Records from a dataset
+ + +

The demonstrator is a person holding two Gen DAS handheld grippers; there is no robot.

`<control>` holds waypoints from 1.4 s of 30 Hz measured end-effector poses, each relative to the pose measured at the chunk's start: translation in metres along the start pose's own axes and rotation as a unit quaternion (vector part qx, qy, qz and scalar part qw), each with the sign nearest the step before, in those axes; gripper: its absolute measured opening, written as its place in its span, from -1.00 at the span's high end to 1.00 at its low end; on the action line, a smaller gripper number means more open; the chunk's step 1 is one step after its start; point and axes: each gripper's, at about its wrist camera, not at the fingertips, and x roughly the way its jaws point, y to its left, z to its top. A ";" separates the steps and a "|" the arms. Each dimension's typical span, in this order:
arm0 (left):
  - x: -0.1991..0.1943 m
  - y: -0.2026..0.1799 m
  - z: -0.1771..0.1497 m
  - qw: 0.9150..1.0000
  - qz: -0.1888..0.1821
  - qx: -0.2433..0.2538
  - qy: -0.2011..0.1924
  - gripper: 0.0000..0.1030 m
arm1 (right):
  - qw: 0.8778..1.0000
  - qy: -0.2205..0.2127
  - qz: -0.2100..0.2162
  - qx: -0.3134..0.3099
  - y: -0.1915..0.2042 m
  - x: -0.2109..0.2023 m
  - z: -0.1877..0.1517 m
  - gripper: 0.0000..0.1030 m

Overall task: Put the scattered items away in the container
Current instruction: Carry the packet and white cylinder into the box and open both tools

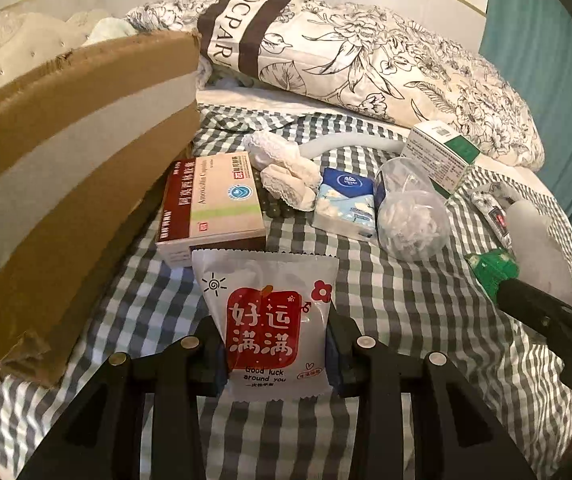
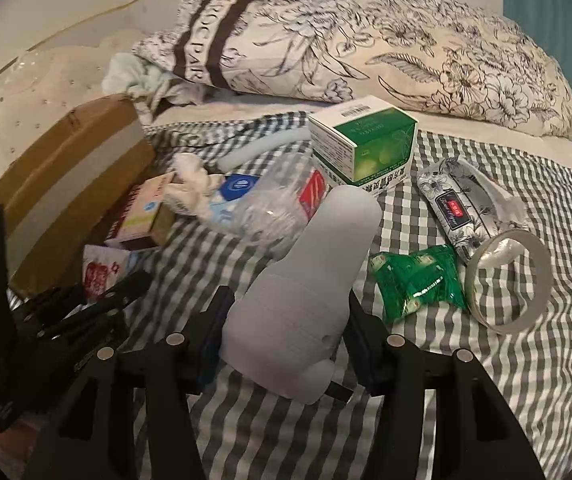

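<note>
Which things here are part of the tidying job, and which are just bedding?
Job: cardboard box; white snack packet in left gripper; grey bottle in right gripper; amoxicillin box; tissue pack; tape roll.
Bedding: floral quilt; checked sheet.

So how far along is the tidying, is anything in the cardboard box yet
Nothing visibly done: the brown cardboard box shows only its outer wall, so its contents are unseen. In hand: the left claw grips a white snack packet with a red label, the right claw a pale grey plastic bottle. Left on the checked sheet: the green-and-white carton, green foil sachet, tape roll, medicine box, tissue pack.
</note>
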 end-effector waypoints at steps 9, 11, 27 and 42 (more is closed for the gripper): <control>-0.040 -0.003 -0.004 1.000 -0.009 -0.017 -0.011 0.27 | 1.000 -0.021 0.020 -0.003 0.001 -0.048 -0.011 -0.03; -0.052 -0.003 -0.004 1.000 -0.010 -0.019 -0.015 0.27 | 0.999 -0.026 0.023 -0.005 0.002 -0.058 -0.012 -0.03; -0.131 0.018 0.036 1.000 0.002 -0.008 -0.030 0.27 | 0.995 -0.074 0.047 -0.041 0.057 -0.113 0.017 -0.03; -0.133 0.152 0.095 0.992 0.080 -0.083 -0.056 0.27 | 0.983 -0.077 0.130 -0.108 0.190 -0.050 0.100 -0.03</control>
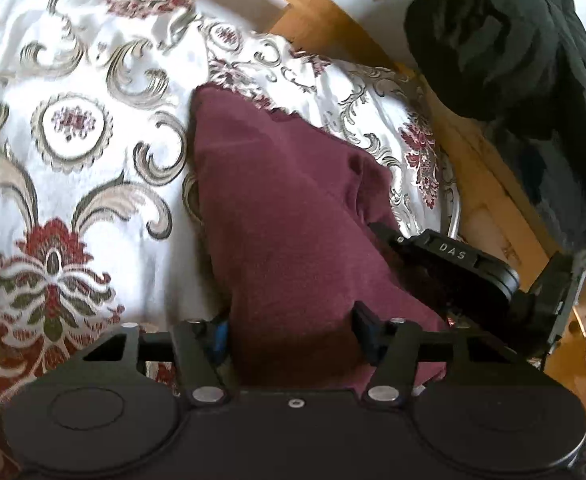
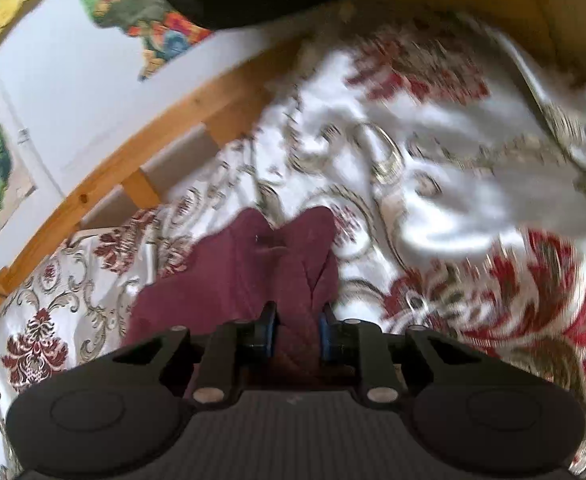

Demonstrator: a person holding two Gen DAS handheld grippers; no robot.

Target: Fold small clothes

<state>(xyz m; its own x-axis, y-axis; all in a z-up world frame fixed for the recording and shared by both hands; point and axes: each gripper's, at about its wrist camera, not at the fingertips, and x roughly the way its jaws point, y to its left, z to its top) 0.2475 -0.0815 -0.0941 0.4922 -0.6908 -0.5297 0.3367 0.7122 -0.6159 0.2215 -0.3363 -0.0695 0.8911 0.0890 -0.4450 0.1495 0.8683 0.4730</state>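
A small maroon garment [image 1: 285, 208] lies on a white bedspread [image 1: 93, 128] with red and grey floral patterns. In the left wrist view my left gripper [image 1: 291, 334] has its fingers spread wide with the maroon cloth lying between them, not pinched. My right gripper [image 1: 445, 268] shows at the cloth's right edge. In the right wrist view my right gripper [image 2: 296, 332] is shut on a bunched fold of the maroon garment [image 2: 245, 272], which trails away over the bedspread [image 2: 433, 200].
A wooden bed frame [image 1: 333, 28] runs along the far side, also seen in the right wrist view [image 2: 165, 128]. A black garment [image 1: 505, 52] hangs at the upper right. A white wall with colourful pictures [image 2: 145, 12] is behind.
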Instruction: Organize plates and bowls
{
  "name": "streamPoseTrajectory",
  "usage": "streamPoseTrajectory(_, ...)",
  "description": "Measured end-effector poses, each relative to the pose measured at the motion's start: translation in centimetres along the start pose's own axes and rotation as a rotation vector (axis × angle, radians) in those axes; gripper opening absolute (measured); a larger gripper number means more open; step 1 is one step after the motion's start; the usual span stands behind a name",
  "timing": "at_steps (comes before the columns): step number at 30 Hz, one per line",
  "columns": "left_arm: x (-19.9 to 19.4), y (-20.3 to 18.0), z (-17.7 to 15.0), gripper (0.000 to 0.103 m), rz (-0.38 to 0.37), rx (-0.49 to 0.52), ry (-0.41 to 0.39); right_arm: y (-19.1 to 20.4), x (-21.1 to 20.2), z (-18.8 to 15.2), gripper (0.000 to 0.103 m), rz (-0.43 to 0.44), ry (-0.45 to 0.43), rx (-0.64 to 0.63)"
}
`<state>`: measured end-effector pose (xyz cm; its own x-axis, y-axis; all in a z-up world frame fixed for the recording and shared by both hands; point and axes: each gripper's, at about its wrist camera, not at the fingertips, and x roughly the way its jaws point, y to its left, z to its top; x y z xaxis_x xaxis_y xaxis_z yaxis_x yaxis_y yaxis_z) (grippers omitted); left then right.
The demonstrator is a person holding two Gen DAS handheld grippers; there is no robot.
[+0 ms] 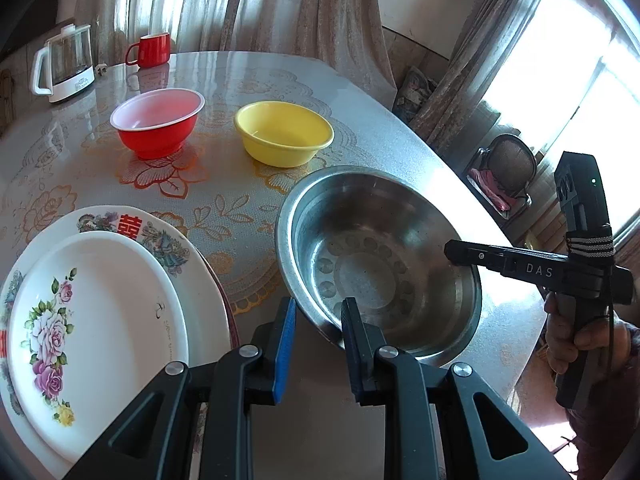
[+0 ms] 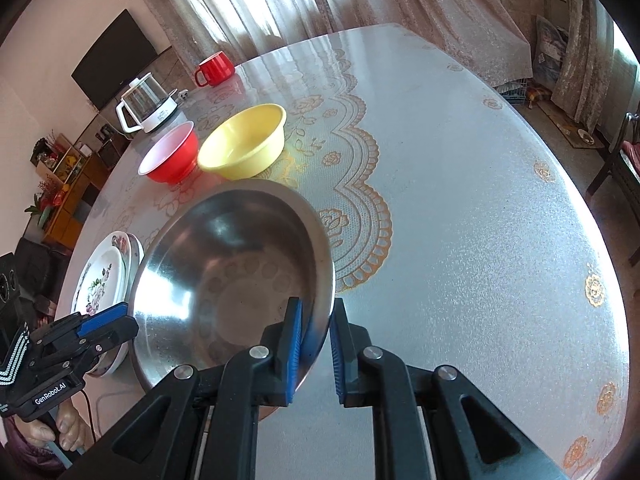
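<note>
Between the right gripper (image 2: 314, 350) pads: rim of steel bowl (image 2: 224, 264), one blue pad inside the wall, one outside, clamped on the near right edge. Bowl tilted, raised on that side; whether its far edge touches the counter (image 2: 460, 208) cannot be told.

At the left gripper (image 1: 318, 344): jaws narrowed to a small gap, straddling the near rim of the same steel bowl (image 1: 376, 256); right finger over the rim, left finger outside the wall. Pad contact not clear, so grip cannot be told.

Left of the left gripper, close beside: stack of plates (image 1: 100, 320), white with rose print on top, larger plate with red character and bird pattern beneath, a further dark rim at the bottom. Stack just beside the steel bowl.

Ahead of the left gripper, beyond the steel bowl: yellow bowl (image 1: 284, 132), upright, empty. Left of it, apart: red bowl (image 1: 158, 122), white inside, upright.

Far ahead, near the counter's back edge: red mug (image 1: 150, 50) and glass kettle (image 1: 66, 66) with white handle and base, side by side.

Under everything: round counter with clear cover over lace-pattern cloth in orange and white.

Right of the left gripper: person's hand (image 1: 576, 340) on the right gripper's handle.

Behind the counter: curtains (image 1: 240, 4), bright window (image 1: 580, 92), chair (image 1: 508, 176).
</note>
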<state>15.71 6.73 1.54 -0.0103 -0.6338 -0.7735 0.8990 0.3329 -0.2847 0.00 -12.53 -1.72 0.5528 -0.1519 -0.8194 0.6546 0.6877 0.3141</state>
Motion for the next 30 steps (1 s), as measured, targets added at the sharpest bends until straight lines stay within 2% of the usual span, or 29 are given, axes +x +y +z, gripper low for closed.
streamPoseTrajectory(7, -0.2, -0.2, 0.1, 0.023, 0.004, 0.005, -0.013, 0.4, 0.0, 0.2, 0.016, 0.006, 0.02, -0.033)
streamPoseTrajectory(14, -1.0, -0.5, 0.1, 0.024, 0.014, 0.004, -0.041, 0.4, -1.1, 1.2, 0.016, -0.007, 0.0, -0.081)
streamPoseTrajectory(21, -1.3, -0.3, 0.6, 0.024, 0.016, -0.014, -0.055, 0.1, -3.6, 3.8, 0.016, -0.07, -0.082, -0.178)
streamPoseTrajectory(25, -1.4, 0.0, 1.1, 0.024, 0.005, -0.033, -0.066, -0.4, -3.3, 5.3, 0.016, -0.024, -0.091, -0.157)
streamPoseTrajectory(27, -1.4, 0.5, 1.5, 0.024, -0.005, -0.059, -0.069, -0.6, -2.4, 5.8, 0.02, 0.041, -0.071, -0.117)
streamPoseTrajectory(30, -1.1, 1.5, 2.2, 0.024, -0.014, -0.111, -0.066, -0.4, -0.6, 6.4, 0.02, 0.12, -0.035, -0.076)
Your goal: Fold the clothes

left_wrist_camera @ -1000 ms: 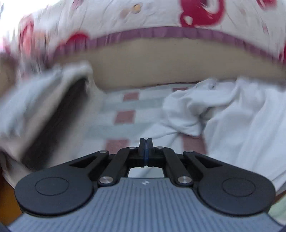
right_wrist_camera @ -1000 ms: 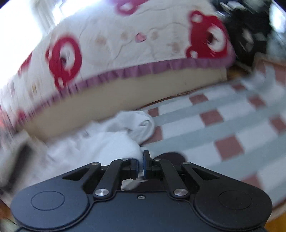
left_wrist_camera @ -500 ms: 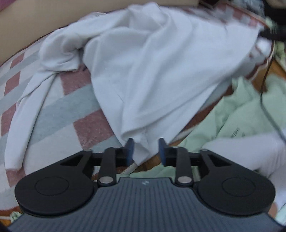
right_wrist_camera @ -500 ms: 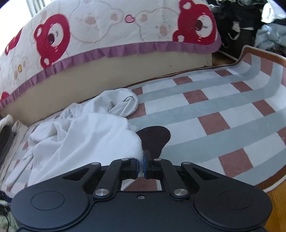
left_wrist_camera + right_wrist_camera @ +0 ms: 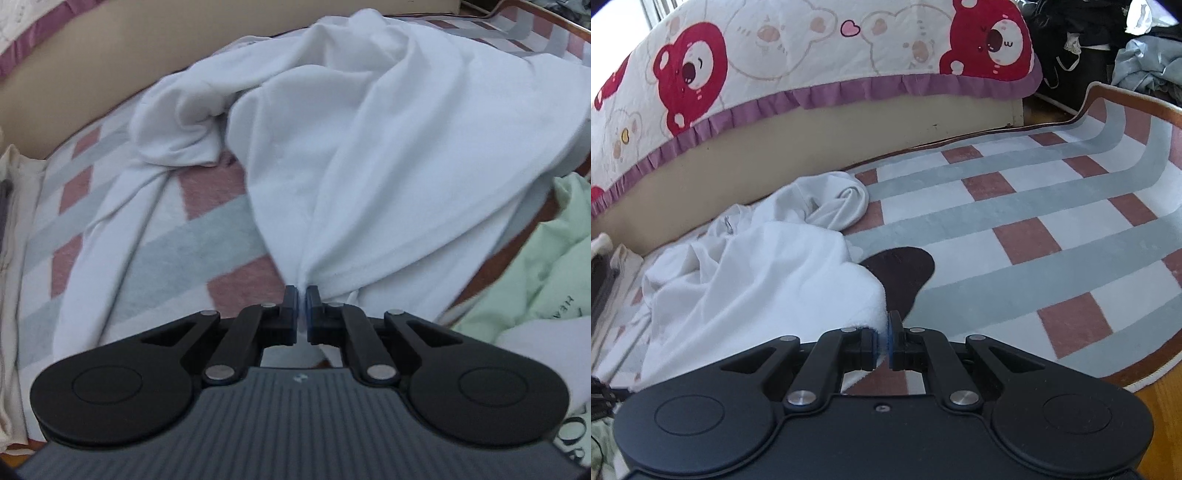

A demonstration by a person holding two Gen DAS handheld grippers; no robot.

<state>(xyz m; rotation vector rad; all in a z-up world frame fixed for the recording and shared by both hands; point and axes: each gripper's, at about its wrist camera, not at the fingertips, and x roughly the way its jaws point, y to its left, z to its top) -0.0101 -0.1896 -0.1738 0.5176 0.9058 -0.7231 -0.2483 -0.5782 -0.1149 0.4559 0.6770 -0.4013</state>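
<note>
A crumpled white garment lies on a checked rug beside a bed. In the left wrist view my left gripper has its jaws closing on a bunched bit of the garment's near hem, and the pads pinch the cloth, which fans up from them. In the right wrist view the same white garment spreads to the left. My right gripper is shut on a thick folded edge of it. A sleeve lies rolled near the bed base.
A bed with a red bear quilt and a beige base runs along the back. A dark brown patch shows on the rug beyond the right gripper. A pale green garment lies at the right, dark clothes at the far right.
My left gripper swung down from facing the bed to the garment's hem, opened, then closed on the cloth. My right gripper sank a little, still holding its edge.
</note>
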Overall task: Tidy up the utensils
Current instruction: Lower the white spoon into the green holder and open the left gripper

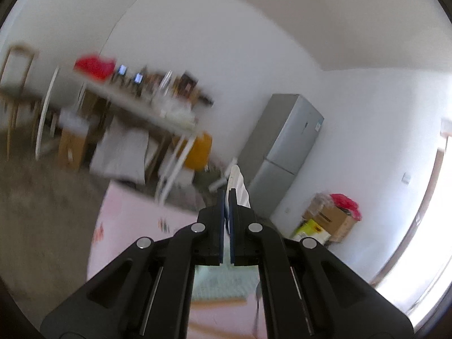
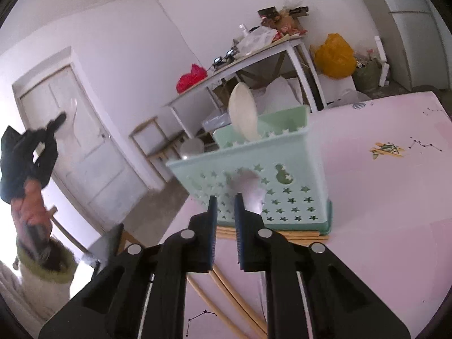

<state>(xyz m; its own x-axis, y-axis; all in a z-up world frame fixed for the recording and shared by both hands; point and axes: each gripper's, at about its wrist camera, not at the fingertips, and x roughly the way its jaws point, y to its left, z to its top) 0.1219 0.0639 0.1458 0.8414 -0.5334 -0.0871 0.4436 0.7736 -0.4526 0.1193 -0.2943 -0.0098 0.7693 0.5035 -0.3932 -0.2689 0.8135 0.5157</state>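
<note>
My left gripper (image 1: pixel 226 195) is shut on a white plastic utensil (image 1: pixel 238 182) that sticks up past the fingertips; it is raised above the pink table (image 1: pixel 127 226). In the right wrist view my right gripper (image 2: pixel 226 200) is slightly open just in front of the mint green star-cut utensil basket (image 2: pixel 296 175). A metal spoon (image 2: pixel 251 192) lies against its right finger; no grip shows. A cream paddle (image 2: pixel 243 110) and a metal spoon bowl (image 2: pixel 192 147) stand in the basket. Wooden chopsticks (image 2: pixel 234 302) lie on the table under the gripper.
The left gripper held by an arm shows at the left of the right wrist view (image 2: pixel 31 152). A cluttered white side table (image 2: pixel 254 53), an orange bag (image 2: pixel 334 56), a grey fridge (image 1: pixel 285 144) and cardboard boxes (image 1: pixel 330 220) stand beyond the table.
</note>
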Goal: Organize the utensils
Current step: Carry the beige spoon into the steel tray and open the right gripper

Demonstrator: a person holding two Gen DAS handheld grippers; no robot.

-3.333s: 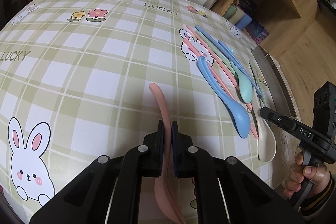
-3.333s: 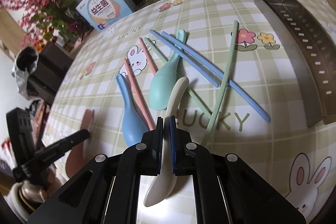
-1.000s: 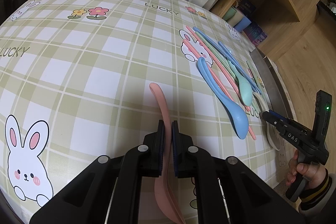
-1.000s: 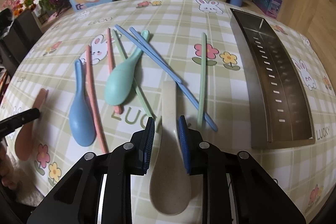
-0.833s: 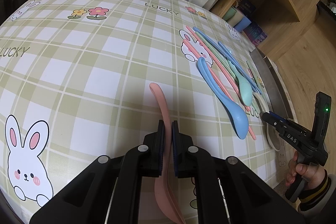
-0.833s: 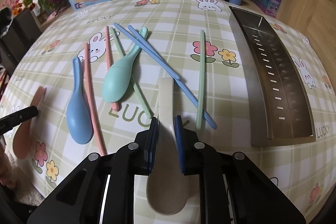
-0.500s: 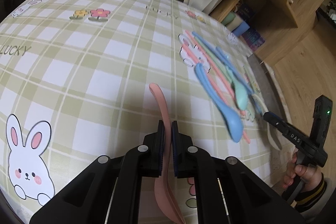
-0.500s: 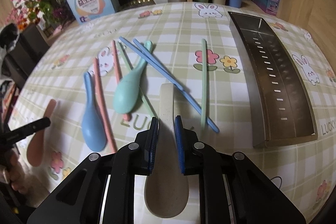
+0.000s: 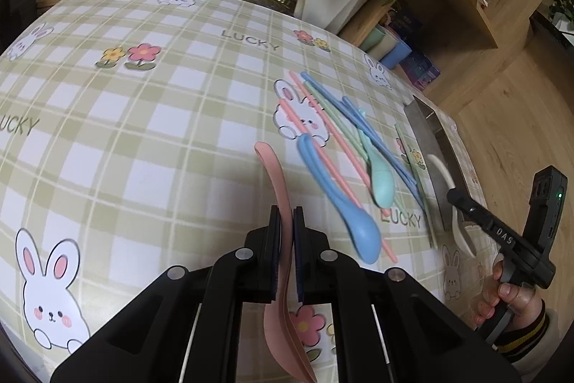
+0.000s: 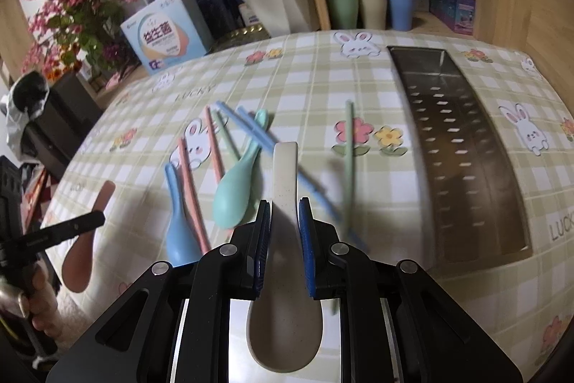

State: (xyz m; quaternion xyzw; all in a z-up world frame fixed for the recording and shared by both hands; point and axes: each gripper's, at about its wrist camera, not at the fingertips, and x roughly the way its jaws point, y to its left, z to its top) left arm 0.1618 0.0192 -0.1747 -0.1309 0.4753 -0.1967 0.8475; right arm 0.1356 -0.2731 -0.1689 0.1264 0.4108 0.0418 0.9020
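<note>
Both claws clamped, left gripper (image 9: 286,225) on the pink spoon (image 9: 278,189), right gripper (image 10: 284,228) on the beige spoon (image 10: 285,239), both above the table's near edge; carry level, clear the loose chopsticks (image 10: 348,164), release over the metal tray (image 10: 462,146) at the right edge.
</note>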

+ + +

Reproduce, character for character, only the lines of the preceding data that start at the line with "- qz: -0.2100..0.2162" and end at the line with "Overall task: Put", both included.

  - qz: -0.2100..0.2162
  - qx: -0.3134..0.3099
  - y: -0.1915..0.2042 m
  - x: -0.2109..0.2023 m
  - z: -0.1877..0.1517 m
  - gripper: 0.0000..0.1030 m

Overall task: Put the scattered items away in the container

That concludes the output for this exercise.